SEATED SANDBAG SHOULDER PRESS
Sit up tall on the floor with a neutral spine. Chest up, ribcage down. Start with the bag on your shoulders/biceps, elbows high. Keep your belly tight as you press the bag straight up overhead. Lock out your arms at the top with biceps by the ears.

CUSTOMIZATIONS
Adjust reps if using a heavier bag
Standing Shoulder Press
Shoulder to Shoulder Press

MAMA MODIFICATIONS

DB Step Ups

If you have any pubic symphysis pain or SPD focus on keeping your pelvis neutral and your hips level.
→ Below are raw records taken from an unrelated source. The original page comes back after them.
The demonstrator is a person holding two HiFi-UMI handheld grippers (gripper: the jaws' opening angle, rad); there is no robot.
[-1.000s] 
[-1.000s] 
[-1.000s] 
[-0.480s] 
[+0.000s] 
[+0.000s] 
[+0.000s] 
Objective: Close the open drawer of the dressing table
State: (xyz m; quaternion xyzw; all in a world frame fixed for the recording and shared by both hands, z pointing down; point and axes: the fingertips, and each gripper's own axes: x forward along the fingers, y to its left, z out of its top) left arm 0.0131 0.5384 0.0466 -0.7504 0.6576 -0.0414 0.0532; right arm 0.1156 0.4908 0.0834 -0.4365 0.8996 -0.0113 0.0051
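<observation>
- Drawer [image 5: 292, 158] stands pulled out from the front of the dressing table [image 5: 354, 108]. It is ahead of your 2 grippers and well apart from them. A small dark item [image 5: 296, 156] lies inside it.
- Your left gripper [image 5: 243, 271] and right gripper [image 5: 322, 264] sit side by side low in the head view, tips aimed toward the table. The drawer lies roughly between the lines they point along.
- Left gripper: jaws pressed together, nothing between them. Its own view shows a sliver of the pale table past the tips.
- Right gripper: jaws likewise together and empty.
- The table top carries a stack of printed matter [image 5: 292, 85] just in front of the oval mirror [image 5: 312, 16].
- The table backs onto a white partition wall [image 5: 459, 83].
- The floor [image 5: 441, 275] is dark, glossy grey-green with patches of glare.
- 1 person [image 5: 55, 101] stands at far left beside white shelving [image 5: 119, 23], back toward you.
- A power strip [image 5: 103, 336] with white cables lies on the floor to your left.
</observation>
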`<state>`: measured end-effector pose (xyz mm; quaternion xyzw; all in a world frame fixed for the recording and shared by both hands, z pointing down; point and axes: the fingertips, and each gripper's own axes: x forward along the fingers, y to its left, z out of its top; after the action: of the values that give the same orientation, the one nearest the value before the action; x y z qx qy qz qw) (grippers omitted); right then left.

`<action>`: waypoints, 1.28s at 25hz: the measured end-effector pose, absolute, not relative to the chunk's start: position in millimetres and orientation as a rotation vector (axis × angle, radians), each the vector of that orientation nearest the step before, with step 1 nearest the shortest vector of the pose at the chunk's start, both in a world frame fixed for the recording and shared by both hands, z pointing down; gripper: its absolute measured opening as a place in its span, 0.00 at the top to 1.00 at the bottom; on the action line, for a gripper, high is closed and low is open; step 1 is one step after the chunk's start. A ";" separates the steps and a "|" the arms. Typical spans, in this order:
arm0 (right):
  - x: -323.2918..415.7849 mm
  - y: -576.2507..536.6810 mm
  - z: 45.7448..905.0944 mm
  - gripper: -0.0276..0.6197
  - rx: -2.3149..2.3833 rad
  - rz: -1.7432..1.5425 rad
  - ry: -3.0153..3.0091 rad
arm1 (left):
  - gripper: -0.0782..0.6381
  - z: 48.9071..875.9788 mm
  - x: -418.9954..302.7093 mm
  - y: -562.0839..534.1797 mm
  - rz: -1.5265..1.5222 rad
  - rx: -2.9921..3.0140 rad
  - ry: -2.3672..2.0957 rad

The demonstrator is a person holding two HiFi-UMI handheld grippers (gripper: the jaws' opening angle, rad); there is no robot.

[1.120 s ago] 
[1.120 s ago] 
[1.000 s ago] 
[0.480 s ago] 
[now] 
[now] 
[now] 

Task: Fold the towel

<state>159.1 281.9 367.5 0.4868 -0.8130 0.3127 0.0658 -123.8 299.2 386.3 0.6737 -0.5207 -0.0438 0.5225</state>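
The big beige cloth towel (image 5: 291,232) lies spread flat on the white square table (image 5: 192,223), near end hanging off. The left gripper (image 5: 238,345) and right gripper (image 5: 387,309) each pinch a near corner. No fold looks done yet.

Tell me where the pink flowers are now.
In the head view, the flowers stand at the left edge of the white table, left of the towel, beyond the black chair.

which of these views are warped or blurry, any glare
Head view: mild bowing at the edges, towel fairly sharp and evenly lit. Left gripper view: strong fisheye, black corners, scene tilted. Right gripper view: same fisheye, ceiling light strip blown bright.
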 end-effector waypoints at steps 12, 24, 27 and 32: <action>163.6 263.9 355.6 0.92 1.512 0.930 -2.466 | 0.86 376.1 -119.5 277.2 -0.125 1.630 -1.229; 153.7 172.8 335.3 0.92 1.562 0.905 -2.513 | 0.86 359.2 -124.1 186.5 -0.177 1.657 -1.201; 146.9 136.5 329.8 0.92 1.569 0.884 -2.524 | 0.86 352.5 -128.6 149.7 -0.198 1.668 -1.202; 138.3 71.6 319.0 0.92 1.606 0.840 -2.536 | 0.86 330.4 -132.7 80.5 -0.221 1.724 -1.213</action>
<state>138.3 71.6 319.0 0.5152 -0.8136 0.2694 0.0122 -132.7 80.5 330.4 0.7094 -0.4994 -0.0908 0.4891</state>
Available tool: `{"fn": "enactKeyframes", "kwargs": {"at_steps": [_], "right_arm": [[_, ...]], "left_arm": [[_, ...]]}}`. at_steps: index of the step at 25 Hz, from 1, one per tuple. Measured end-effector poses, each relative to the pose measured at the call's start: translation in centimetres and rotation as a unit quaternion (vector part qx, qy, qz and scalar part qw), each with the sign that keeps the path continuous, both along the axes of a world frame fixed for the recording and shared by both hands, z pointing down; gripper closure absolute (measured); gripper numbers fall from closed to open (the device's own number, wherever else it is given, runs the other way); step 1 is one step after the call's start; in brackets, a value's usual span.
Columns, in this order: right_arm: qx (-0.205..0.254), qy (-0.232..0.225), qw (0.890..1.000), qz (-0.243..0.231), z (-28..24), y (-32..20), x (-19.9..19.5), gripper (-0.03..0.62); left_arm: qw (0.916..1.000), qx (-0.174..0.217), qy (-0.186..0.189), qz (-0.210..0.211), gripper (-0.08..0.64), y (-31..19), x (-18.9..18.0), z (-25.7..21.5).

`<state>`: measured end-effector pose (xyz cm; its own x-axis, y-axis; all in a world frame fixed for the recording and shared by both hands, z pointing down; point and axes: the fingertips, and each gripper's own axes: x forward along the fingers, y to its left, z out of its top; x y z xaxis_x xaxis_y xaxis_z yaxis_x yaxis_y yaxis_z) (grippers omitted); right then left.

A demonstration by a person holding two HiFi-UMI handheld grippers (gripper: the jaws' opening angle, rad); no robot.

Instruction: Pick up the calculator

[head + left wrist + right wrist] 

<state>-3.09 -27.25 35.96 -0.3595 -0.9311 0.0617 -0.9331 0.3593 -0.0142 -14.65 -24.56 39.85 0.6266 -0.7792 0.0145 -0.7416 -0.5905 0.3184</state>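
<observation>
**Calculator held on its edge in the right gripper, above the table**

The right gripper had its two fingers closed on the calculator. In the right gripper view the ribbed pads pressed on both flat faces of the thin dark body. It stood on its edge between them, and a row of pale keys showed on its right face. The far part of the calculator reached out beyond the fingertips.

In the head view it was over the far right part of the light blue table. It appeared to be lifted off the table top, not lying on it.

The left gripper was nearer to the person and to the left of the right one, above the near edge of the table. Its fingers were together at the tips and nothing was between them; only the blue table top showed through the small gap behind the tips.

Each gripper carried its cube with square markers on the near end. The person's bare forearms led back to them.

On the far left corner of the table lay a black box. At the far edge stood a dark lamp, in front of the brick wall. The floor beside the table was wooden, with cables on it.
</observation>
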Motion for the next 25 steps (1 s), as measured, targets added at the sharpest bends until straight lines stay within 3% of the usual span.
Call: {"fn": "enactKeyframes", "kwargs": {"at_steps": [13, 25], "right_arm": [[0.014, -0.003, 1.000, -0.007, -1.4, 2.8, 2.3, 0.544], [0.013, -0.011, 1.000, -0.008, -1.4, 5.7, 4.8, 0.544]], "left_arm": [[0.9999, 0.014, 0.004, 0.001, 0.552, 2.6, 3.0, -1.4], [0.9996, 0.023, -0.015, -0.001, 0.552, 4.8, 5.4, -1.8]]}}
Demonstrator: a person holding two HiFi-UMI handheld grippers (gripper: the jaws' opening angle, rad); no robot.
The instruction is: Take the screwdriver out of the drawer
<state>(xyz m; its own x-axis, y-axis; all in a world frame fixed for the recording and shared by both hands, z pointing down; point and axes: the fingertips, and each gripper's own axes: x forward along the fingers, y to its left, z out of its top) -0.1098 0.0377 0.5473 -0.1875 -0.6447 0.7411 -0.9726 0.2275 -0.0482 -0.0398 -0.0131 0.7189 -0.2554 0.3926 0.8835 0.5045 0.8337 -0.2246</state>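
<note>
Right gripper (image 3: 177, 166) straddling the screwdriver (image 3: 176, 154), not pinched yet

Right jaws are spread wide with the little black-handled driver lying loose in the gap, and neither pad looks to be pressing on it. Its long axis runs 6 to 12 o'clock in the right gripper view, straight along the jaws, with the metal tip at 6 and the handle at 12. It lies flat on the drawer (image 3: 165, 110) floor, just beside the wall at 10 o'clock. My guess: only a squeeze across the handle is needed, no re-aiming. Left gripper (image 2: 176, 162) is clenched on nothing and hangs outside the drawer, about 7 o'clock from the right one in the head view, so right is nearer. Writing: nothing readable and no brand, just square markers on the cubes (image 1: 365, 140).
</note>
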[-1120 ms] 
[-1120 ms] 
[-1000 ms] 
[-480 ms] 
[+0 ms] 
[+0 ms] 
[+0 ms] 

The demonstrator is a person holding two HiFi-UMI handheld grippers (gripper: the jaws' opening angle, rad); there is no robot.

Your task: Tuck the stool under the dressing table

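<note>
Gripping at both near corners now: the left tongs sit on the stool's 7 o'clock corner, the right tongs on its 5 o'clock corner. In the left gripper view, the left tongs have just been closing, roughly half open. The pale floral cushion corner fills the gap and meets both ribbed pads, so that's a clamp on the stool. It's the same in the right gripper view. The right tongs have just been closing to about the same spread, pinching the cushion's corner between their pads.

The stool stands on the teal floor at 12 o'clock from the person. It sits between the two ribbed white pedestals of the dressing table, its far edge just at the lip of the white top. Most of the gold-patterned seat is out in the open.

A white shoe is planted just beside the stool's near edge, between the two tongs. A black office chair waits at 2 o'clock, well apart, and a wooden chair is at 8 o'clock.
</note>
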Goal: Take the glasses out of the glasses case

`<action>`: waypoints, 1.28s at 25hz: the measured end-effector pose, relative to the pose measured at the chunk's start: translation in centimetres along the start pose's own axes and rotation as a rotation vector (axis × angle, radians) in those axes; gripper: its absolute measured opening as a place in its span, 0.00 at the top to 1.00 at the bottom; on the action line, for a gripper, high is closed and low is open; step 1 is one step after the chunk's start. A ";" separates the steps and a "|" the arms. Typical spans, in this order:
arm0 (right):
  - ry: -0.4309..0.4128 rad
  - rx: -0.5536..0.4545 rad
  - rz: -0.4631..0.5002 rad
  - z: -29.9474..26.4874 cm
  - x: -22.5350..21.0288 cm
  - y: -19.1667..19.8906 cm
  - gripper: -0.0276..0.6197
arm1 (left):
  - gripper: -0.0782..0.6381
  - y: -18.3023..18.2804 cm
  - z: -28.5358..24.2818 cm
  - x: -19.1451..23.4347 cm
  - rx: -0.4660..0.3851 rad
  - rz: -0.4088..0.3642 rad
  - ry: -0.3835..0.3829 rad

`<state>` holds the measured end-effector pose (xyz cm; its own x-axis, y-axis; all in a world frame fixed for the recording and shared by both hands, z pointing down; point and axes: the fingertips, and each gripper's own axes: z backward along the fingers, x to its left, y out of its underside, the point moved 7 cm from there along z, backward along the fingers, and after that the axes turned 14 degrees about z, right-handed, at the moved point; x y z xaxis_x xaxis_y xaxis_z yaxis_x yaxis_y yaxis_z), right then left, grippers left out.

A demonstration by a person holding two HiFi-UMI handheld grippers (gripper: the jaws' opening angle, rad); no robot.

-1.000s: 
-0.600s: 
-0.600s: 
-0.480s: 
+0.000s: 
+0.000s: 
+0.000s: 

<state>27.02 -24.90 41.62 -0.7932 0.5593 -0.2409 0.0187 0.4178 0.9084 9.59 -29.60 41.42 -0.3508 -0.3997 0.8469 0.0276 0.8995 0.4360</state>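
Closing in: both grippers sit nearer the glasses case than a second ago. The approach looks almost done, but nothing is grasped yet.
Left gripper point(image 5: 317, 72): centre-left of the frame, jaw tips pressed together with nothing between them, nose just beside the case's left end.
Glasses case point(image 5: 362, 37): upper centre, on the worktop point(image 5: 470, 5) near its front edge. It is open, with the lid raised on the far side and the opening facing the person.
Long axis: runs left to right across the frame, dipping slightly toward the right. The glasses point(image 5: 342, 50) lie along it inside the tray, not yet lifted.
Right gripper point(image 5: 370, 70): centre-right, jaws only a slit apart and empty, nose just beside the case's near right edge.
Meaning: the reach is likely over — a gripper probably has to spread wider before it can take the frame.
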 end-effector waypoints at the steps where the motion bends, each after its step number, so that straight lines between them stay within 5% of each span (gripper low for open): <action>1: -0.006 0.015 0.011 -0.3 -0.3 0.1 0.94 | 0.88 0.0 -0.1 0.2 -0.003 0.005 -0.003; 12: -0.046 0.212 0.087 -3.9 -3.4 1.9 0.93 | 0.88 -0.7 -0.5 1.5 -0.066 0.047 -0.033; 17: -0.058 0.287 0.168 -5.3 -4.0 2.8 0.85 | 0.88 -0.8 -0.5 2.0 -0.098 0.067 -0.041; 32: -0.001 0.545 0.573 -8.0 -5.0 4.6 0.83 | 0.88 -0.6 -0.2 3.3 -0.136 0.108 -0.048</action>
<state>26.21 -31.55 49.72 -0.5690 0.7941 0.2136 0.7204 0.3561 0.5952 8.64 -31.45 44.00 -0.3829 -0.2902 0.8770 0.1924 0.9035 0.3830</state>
You could always do lighter weight, smaller or shorter step/less range of motion. You can also try stepping laterally onto a stack of plates or something instead of stepping forward and up, sometimes this helps create some control in managing the position of the pelvis. Option to sub: Single Leg Glute Bridge, Hip Thrusts, Air Squat, Goblet/DB Squat

Overhead Press

Focus on proper alignment of your pelvis and spine. If you find yourself over extending in your back or coning in your belly sub less weight, Strict Press, Seated Strict Press, or even Front Raises.